Last month saw the launch of the College’s latest exhibition, hosted at 30 Euston Square, exploring a history of health inequalities.
‘Unequal: Health and Society’ considers how social, economic and geographic inequalities have taken a toll on public health and examines the instrumental role primary care has played in identifying and addressing the consequences on patients.
At the launch, College President, Dr Richard Vautrey, explained how GPs have always been on the frontline of combatting the effects of health inequalities.

“For the past two hundred years, more often than not, we’ve been members of the community in which we work.
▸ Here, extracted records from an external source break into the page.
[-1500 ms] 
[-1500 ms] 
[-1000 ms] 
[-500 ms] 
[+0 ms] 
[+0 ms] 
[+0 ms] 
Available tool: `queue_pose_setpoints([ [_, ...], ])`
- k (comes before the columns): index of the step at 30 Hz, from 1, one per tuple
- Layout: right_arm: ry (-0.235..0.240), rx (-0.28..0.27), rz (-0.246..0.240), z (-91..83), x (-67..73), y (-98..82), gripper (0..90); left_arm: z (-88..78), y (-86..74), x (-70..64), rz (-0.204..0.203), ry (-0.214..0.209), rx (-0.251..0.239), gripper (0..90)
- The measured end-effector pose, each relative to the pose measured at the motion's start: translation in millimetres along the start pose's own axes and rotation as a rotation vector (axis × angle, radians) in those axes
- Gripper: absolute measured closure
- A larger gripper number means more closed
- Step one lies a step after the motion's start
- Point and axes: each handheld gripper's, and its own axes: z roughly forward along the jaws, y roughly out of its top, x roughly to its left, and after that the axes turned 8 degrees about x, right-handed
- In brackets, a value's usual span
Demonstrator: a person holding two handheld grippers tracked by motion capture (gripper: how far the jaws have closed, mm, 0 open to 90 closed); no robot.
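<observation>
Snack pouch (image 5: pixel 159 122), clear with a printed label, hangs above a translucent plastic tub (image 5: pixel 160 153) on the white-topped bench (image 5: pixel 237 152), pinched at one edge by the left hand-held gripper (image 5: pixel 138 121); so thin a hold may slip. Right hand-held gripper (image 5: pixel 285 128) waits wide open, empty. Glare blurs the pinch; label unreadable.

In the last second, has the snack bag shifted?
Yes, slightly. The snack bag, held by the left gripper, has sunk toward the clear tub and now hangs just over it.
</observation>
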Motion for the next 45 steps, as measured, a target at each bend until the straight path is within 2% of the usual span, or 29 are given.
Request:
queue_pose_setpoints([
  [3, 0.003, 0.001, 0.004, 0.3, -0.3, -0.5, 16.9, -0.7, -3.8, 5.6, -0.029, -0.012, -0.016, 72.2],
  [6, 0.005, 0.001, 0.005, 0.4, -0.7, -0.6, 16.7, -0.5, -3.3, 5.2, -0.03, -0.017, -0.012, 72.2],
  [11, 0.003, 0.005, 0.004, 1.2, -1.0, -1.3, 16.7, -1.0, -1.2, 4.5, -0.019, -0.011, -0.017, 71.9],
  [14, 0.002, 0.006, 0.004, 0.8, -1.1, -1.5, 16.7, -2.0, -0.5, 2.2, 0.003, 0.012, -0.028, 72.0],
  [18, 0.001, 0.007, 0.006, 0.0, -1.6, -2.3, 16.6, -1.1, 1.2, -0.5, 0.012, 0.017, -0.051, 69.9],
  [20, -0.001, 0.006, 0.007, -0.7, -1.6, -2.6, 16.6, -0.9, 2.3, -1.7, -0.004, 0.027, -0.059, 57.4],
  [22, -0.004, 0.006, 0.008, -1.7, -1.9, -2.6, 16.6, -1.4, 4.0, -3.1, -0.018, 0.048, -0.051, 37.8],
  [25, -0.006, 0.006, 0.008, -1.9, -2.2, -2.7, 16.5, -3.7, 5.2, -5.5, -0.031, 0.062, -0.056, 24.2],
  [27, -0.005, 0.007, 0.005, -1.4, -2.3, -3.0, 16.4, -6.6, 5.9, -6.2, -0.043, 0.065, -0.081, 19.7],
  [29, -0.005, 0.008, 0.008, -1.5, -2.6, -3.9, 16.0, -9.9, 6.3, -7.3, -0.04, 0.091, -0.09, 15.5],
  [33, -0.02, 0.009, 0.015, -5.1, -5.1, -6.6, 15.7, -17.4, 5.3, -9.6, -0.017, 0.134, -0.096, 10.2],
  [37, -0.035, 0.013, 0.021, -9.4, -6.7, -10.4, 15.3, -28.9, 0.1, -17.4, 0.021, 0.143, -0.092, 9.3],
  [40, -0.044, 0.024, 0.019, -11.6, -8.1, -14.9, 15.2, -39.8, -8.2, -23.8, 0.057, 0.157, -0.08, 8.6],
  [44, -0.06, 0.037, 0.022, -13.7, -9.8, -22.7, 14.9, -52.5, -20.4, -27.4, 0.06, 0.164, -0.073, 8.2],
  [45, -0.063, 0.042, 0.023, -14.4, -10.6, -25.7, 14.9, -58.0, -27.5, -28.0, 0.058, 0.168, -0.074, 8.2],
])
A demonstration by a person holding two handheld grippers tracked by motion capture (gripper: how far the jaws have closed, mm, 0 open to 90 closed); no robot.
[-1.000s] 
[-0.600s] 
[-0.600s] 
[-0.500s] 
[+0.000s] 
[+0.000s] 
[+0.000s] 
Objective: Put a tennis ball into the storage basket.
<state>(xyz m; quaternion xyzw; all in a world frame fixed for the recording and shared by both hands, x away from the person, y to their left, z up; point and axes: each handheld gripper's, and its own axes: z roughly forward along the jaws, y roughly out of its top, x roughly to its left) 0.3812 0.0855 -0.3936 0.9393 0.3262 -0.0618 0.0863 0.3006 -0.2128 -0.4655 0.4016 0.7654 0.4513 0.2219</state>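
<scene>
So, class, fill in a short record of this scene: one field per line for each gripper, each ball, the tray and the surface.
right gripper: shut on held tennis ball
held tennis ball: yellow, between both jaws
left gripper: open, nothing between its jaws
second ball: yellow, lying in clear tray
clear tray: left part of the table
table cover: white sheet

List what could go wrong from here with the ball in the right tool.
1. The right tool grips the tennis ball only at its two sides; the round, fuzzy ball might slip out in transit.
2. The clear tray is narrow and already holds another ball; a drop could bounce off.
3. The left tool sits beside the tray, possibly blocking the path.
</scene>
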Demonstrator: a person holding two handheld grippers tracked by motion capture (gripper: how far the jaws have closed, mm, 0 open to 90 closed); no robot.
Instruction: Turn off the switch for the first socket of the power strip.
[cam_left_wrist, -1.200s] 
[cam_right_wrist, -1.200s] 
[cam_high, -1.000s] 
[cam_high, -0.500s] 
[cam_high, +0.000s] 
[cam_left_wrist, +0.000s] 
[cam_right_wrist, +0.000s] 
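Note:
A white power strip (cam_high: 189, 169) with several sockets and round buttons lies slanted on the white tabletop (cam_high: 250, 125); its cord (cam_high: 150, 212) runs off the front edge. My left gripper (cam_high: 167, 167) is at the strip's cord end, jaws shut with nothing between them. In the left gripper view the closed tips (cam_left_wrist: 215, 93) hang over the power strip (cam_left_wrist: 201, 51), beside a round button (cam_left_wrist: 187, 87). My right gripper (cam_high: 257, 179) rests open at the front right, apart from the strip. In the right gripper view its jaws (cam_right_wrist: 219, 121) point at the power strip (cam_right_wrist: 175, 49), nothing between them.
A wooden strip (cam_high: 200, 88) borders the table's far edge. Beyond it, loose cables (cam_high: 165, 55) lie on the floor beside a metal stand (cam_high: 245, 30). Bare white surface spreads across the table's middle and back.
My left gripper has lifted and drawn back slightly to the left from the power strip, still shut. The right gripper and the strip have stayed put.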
We’ve been the first to recognise and then the first to challenge the consequences of inequities in healthcare...
“We need to draw strength from our collected values – building a more collective society – and ensure that every individual has access to the care they need.”
Sourced from the RCGP’s own archive, as well as collections lent by other medical royal colleges and the Museum of Homelessness, the artefacts on display range from the Victorian period to the present day.

From the early 'vaccinator pins' used to treat smallpox and polio to a vile of Naloxone (the opiate blocker), they show the evolution of treatments, the progress that’s been made in providing care and the parallels that present days GPs face to those of the past.
One of the items on display is an early health inequality heat map: a street-by-street investigation of London poverty made as part of Charles Booth’s ‘Inquiry into Life and Labour in London’, first begun in 1886. Booth was a prominent Victorian social reformer and the curation points out the startling similarities that his maps have to those detailing London’s Covid mortalities.
Included too are items showcasing the academic work undertaken in the twentieth century to address the public health crises that lingered from the Edwardian period: the Black Report, commissioned by the Labour Government in 1977 to investigate the health outcomes across social classes, uncovering significant disparities in access to health services by social groups; and an original copy of the 1971 publication of Dr Julian Tudor Hart’s Inverse Care Law in The Lancet, highlighting how good medical care tends to vary inversely to need.

The exhibition personalises advancements that have been made with first-hand accounts from GPs who were instrumental in the fight against health inequalities, including Tudor Hart, David Widgery and Mollie McBride, among others.
In a speech at the launch, Dr Dom Patterson – Chair of the College’s health equity special interest group – summarised the human focus of the exhibition: “there’s a lot of remarkable evidence and statistics in this exhibition but behind each of these stats is a person. We must not lose sight of the fact that everything we do to improve inequalities in access to treatment will improve a person’s quality of life.”
The exhibition’s focus is not solely on the past. It also emphasises the importance of ongoing work by GPs to address health inequalities. In particular, the Deep End project, established first in Scotland and since branching out to other parts of the UK, which creates networks of GP surgeries in socio-economically deprived areas so they can share experiences of the challenges and propose potential solutions to persistent health inequalities.
Special mention and welcome was also paid by Richard to Professor Brian Jarman – creator of the Under Privileged Area score which identifies the areas with the greatest need for GPs and where they are most under pressure – for his involvement in curating the exhibit, as well as his long career as a primary care academic and his contributions to the study of health inequalities.
While the exhibition is fundamentally a celebration of the advancements that have been made, it poses an important question – how can GPs tackle the health inequalities and public health crises the UK faces today?
‘Unequal: Health and Society’ can be viewed by members in the foyer of the College’s headquarters at 30 Euston Square.